Forscher gründeten Startup-Unternehmen JenaBatteries GmbH

Das Projekt läuft unter der Bezeichnung brine4power oder kurz b4p, wobei "brine" das englische Wort für Salzwasser bzw. Sole ist. Angestoßen wurde es von einem Forscherteam der Universität Jena, das im Herbst 2015 eine neuartige Redox-Flow-Batterie vorgestellt hatte. Als flüssiges Speichermedium dienen dabei Polymere, die in einer ungefährlichen Kochsalzlösung schwimmen. Als Membran zwischen den Elektrolyt-Tanks genügt eine einfache und billige Cellulose-Schicht. Bisherige Systeme verwenden dagegen meist in Schwefelsäure gelöste Ionen des Metalls Vanadium.
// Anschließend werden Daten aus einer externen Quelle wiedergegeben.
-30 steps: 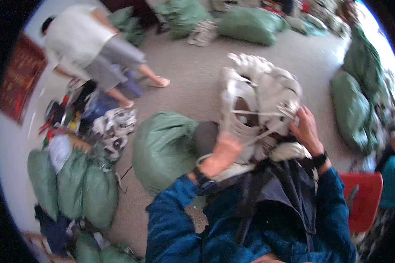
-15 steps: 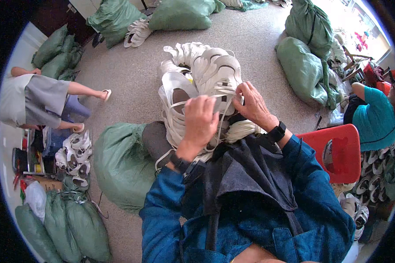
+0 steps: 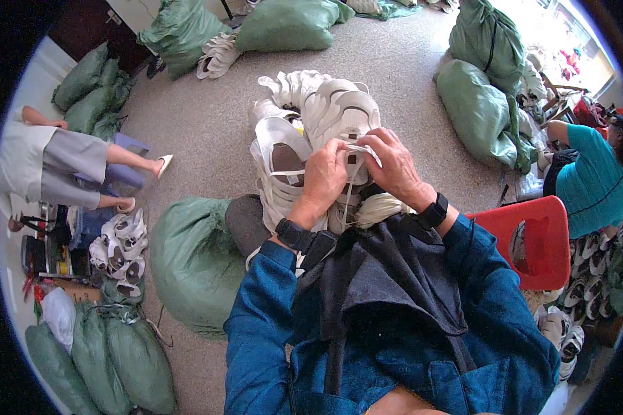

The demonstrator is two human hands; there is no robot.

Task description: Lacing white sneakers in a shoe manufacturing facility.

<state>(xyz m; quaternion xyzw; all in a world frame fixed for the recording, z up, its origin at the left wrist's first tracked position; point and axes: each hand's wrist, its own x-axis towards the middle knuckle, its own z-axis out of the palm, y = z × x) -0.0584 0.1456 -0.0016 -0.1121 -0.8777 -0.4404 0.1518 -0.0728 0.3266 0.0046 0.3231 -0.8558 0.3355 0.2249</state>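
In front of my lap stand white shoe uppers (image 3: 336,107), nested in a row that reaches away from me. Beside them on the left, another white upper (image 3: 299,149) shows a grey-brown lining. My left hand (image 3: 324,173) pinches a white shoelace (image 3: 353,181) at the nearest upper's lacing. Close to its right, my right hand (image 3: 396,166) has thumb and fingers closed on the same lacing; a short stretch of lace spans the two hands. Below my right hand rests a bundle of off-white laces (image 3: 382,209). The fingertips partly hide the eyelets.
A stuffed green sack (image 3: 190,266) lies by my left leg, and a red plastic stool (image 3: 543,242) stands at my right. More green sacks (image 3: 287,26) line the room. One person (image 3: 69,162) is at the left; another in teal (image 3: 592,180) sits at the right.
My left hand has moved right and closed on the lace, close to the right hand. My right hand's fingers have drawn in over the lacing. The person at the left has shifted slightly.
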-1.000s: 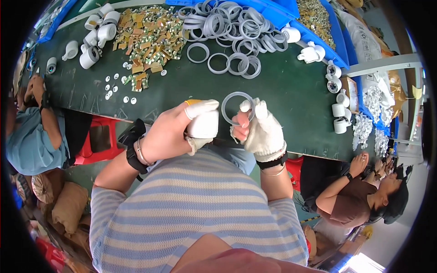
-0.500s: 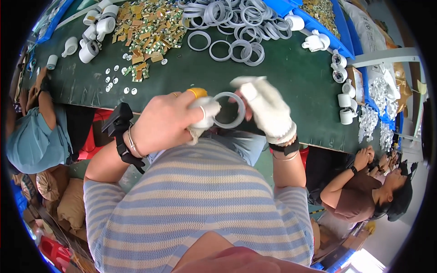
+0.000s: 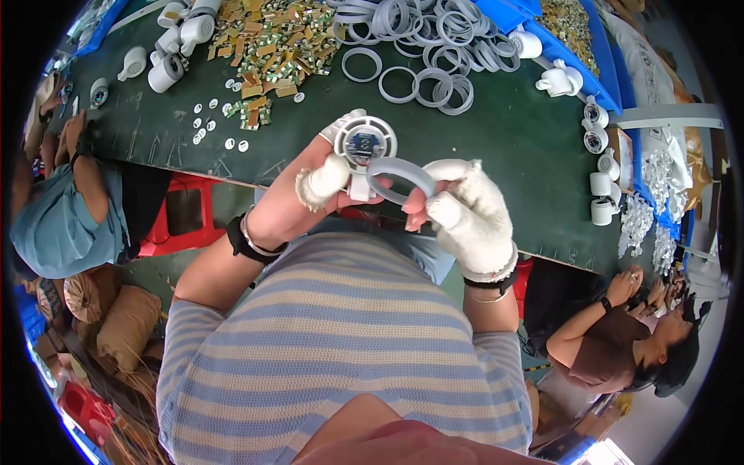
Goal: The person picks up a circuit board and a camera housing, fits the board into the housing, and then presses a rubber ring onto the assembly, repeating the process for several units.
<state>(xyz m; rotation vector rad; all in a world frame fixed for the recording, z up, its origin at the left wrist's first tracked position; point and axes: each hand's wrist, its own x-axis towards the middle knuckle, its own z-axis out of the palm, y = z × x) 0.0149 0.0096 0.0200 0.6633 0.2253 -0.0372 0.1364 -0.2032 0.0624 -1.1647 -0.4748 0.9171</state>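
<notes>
My left hand, partly gloved, is closed around a round white plastic housing with a short stem at its lower side. The housing's open face is toward me, and a dark circuit board shows inside it. In my right hand, gloved with bare fingertips, a translucent grey ring is pinched between thumb and fingers. The ring is tilted. It overlaps the housing's lower right edge in the view; whether they touch I cannot tell.
On the green table lie a pile of small circuit boards, loose grey rings and small white discs. White housings stand at left and right. A blue bin is at far right. Co-workers sit on both sides.
My left hand has turned over, bringing the housing's open face into sight. The ring, now tilted, is pinched in my right hand, which was blurred beside it. The whole view has shifted slightly.
</notes>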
Diese Elektrolyten sind sehr teuer und zudem hochkorrosiv, weshalb sie eine aufwendigere Membran benötigen und die Lebensdauer der Batterie begrenzt ist.

Die Jenaer Redox-Flow-Batterie durchlief in ersten Tests bis zu 10.000 Ladezyklen, ohne entscheidend an Kapazität zu verlieren. Die Energiedichte des vorgestellten Systems betrug zehn Wattstunden pro Liter. Die Wissenschaftler arbeiten bereits an größeren, leistungsfähigeren Systemen. Neben der Fortführung der Grundlagenforschung innerhalb der Universität kam es zur Gründung des Startup-Unternehmens JenaBatteries GmbH, mit dem EWE nun kooperiert.